● **PROMPT**: In the entries below, find the line with "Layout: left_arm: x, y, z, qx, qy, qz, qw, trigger" and the line with "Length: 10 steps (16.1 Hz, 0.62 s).". Print those two and everything between them exactly, and nothing else.
*** DATA FOR THIS EXERCISE Section Begins ***
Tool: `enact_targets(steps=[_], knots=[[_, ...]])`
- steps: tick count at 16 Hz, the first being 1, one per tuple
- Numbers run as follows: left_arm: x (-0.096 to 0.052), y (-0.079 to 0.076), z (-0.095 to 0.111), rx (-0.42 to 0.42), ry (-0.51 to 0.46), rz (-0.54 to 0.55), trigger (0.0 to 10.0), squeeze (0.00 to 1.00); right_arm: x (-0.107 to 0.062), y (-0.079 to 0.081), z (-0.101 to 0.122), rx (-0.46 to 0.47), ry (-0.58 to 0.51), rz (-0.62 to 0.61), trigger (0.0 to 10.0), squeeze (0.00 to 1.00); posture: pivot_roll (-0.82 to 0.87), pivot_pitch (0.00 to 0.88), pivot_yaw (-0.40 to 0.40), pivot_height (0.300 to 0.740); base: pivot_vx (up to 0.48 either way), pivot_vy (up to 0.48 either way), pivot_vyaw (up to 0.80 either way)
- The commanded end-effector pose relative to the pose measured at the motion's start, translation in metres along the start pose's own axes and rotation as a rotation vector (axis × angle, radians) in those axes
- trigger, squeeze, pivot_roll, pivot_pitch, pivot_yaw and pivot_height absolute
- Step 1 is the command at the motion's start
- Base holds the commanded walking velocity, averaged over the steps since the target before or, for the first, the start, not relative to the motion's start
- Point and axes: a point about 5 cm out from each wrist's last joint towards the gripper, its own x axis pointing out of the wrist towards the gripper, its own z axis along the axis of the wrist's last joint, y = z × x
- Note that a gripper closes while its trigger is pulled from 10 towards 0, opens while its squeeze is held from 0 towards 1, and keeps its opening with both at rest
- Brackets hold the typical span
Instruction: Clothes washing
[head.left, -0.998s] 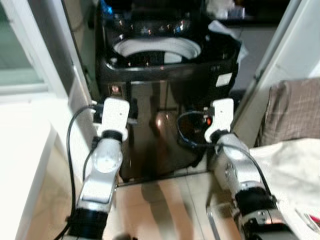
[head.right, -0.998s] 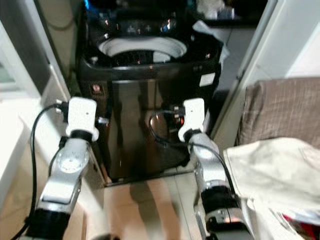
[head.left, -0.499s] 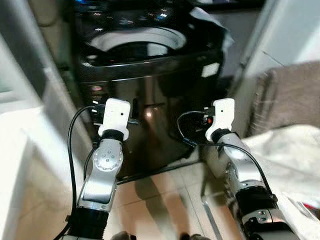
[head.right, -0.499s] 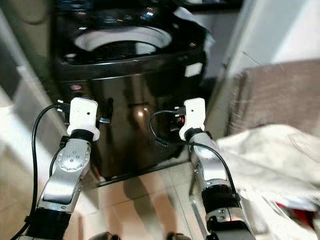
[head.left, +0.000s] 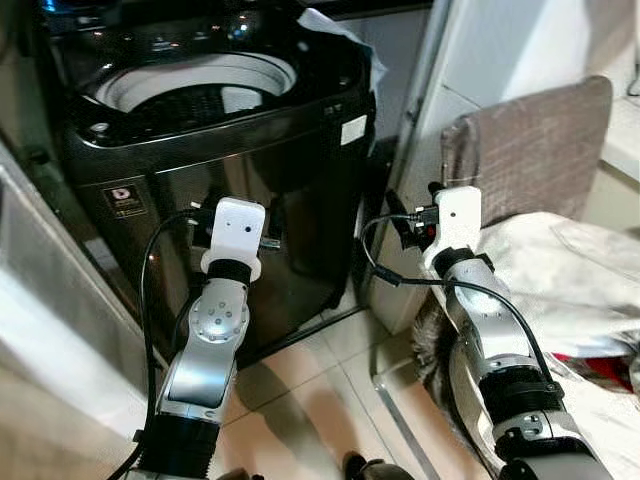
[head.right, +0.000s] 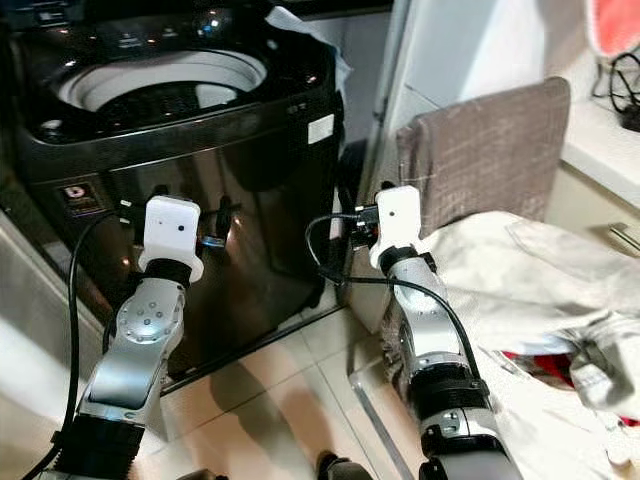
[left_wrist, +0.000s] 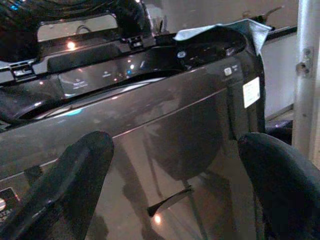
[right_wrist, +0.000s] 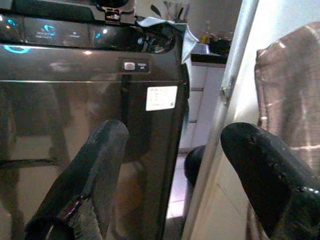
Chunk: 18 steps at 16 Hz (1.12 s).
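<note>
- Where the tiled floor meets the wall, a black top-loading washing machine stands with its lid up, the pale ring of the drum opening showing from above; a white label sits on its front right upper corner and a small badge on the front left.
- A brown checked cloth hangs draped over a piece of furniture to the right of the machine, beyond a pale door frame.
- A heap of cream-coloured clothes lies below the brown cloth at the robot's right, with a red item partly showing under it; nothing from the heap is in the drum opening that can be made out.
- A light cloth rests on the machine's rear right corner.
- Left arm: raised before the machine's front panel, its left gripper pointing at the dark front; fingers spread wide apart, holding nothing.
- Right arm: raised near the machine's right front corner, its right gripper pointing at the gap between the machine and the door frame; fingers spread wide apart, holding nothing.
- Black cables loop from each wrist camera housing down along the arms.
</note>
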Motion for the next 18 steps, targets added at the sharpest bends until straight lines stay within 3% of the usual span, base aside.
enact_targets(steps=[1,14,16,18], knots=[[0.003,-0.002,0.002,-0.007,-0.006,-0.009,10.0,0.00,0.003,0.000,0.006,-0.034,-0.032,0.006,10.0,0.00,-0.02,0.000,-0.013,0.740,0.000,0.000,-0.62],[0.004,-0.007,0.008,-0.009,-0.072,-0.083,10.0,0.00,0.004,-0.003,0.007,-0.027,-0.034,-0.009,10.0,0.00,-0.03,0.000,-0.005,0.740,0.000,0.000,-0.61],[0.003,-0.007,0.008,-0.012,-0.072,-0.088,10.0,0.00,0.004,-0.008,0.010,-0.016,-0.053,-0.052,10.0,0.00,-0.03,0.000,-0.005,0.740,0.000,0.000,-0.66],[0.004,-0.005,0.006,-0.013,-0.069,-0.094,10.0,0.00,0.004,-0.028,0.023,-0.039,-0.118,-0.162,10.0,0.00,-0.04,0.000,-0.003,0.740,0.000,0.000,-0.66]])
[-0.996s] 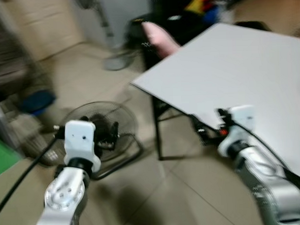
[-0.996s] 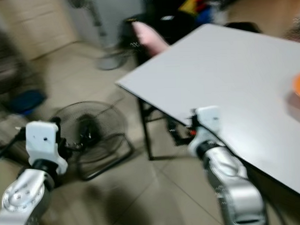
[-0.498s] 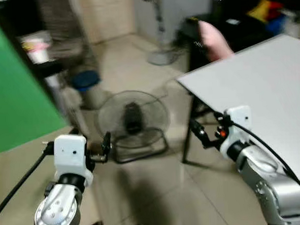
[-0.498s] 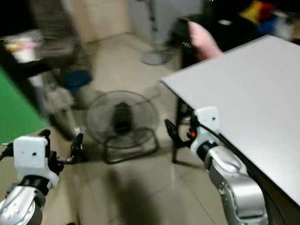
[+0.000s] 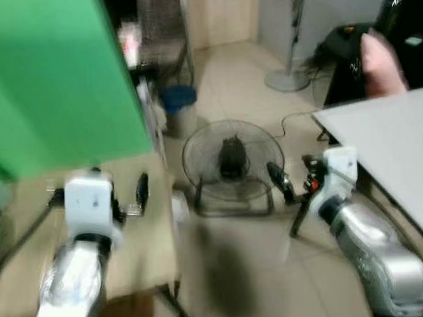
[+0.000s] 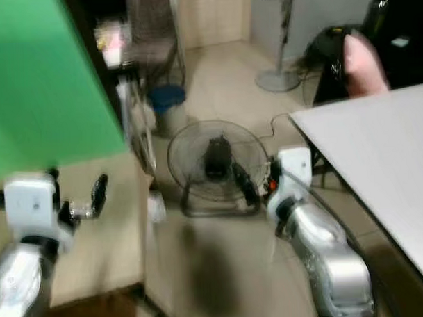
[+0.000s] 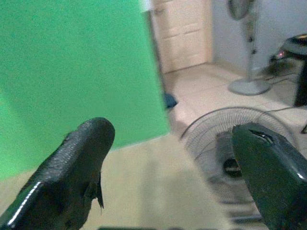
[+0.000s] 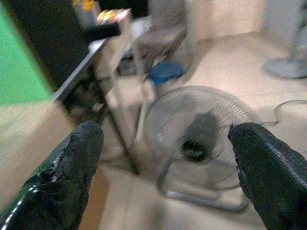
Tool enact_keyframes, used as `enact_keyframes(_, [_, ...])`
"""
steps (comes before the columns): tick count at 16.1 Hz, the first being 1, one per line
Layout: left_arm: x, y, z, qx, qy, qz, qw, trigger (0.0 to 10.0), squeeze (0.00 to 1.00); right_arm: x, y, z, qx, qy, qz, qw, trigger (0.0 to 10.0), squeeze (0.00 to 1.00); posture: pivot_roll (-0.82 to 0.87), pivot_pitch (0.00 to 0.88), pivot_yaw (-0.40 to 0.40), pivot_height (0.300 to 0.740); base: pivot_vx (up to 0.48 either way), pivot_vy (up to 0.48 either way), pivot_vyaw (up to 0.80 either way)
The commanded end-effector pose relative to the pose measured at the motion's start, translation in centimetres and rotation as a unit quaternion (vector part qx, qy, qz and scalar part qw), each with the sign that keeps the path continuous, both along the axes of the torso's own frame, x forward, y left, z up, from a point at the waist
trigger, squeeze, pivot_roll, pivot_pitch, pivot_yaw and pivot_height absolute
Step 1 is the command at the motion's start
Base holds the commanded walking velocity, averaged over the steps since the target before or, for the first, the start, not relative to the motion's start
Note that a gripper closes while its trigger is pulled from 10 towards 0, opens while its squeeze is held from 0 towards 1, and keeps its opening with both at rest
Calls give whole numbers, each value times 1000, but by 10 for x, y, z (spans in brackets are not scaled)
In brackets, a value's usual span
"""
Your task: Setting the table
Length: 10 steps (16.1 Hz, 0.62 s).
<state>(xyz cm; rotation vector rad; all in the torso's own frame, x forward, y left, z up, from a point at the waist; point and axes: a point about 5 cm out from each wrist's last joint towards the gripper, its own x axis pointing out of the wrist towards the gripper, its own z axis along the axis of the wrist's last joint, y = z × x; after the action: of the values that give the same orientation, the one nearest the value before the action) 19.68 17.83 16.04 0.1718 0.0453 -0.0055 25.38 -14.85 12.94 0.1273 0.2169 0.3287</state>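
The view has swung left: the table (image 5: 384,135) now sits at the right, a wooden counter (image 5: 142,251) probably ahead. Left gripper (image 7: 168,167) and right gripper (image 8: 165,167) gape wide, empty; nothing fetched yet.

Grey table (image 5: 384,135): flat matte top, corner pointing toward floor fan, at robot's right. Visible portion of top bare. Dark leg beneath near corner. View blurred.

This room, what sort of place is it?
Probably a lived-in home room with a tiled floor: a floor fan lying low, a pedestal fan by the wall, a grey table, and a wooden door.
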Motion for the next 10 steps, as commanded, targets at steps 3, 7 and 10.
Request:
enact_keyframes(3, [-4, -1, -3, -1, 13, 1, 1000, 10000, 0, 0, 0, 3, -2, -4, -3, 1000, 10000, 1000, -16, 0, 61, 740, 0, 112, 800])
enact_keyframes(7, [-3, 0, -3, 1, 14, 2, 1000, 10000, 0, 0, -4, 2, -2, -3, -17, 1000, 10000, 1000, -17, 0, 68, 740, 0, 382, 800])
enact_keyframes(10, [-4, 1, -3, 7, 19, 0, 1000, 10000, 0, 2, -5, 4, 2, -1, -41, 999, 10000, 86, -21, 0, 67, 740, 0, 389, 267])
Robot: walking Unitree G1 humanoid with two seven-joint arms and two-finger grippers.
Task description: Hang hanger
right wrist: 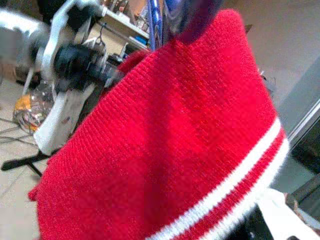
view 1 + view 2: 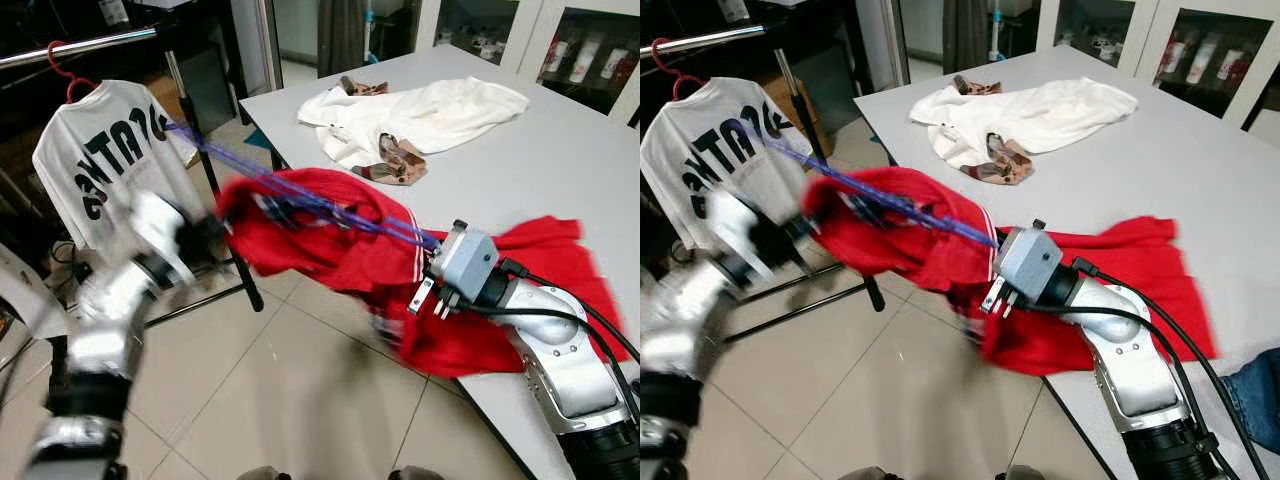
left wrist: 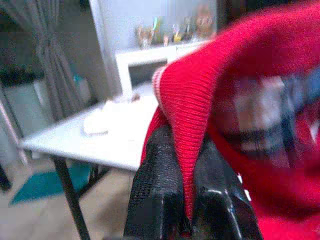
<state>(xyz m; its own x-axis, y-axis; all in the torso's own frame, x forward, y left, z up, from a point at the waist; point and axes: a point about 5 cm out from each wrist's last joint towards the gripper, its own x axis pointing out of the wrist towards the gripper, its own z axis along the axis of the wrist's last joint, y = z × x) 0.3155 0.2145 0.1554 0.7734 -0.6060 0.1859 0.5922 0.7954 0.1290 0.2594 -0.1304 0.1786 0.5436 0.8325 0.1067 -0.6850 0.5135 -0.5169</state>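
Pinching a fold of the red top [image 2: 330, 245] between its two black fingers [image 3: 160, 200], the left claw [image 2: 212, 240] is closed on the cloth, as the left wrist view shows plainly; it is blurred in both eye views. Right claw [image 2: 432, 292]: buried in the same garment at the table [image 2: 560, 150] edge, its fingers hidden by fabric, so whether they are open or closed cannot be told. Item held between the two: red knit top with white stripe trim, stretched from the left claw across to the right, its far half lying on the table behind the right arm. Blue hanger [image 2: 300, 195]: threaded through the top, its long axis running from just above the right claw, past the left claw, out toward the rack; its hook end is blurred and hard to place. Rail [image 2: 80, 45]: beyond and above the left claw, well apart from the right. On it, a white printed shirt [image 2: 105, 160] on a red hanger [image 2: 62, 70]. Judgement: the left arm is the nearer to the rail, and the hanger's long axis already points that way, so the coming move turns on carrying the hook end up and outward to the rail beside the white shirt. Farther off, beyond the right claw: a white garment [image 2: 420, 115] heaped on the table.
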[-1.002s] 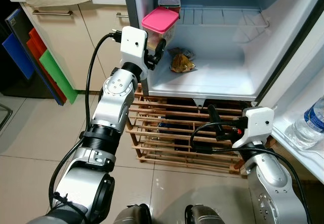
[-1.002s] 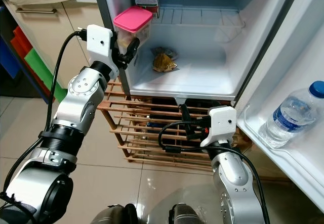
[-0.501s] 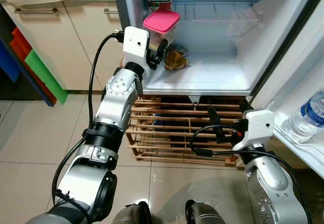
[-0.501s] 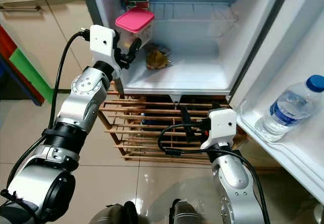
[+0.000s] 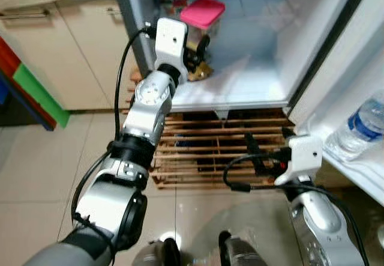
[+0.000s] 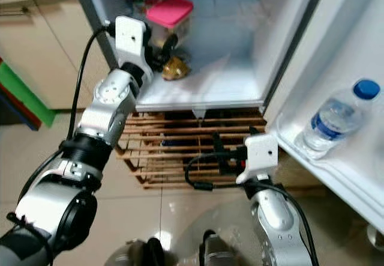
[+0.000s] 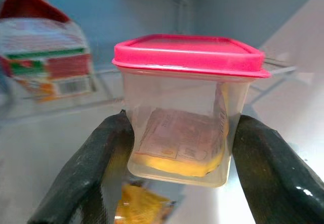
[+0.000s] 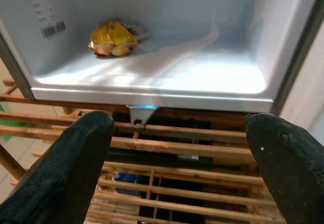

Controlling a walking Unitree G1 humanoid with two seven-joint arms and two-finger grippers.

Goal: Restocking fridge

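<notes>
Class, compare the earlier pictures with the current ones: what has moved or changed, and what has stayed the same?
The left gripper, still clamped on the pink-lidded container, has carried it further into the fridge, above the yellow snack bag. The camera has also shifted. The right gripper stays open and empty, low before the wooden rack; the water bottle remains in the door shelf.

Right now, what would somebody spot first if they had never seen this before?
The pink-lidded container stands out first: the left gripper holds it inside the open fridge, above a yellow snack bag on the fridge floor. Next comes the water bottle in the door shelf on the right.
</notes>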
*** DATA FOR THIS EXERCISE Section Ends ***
● **FINISHED EXERCISE**:
Layout: left_arm: x, y, z, qx, qy, qz, qw, trigger (0.0 to 10.0), squeeze (0.00 to 1.00); right_arm: x, y, z, qx, qy, qz, qw, trigger (0.0 to 10.0), squeeze (0.00 to 1.00); posture: pivot_roll (-0.82 to 0.87), pivot_pitch (0.00 to 0.88), pivot_yaw (-0.40 to 0.40), pivot_height (0.300 to 0.740); base: pivot_vx (up to 0.48 either way), pivot_vy (up to 0.48 either way), pivot_vyaw (up to 0.80 either way)
The commanded end-effector pose relative to the pose measured at the motion's start, translation in centimetres and rotation as a unit quaternion (vector part qx, qy, qz and scalar part qw), each with the sign that keeps the path continuous, both along the axes of the torso's own frame, x forward, y left, z up, from a point at the waist
trigger, squeeze, pivot_roll, pivot_pitch, pivot_yaw and pivot_height absolute
Step 1 is the command at the motion's start
Base holds the commanded walking velocity, averaged over the steps since the target before or, for the first, the start, not relative to the motion's start
Note that a gripper closes while its trigger is pulled from 10 towards 0, opens while its squeeze is held from 0 towards 1, and keeps its opening with both at rest
Calls give whole numbers, each value times 1000, but by 10 for x, y, z (spans in brackets are not scaled)
In brackets, a value's usual span
"""
Your task: Setting the table
Length: 10 steps (16.1 Hz, 0.62 s).

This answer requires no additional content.